Thursday, 31 July 2014

Debatching Large Flat File using Custom Disassembler to produce custom sized messages

Requirement

Recently, I had a requirement where a huge flat file having around 20K records was supposed to be debatched and processed. This file is received on a file location and an orchestration starts for each debatched message later in the processing.
I used a flat file disassembler to debacth the file and it produced 20K messages and 20 K orchestratoin started and obviously the server was struggling with CPU usage of 100%.

This was not acceptable and hence I thought we need some mechanism so that only defined number of orchestrations should start at a particular time.

Solution

I created a custom pipeline component(code at end) to debatch messages in a manner so that it produces a batch of messages which has defined number of records.
So, for example, incoming file has 20K records and we define batch size of 50 in pipeline properties.
The custom pipeline component will create 400 messages each having 50 records.

Next, I created a staging database, where I dump these 400 messages with status "Ready". Then a WCF-SQL receive location can poll for this message one at a time at some defined polling interval.
So, this polled message is then published to BizTalk which starts 50 orchestrations at once.
Depending on polling interval next 50 orchestrations will not start until polling interval is elapsed.

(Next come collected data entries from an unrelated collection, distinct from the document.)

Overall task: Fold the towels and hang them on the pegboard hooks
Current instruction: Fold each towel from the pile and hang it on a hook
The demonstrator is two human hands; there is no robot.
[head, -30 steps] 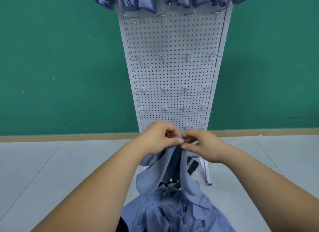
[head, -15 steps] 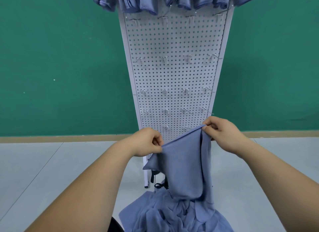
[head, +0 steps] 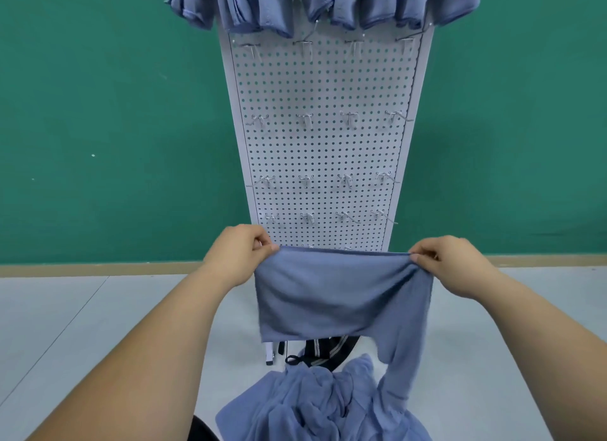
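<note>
A blue towel (head: 341, 293) hangs stretched between my two hands in front of the white pegboard (head: 325, 151). My left hand (head: 239, 253) pinches its top left corner. My right hand (head: 453, 263) pinches the top right corner. The towel's top edge is taut and level, and its right side trails down into a heap of blue towels (head: 322, 404) at the bottom of the view. Several folded blue towels (head: 328, 4) hang from the pegboard's top row. Rows of bare metal hooks (head: 305, 119) run across the board below them.
A green wall (head: 115, 128) stands behind the pegboard, with a tan baseboard and a pale grey floor (head: 82, 325). A dark striped thing (head: 325, 348) lies at the pegboard's foot, partly hidden behind the towel.
My hands started close together on the bunched towel and have drawn apart sideways. The towel's top edge is now spread wide and level, with the cloth hanging flat.
</note>
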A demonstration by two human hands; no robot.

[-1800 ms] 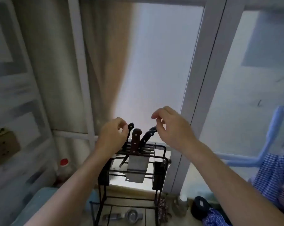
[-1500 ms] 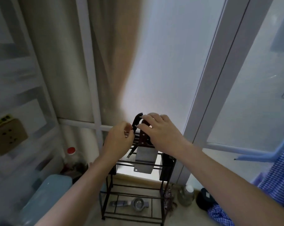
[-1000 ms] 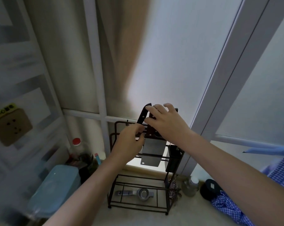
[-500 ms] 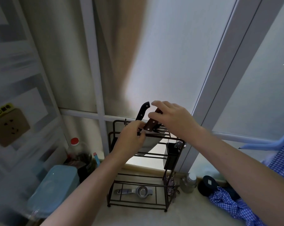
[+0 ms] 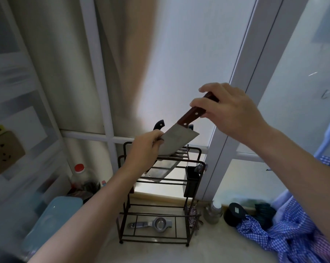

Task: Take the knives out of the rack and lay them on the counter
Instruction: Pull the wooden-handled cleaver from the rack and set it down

We can increase/decrease batch size and polling interval according to the resources we have available on BizTalk environment.For e.g. if we increase batch size to 100 and keep polling interval to 60 seconds, 100 orchestrations will run for 1 minute.So, if say 100 orchestrations do not finish processing in 1 minute you can increase polling interval. And if 100 orchestration are causing high CPU usage, decrease batch size and so on.

This is like a funnel, which controls the outflow of messages to BizTalk:

The complete flow look like below:

1. Receive a large flat file in File receive location
2. Debatch using custom pipeline component to produce multiple messages
3. A WCF-SQL send port subscribes to these messages and saves them to database.
4. A WCF-SQL receive location polls messages from this database at a defined interval.
5. A send port subscribes to this message and sends to a file location where we can use normal flat file disassemble which will debatch each record into individual messages and start further processing.



One advantage of this approach is that we can use the File receive location of the 5th step for small files. So you can skip pre-processing done on large files.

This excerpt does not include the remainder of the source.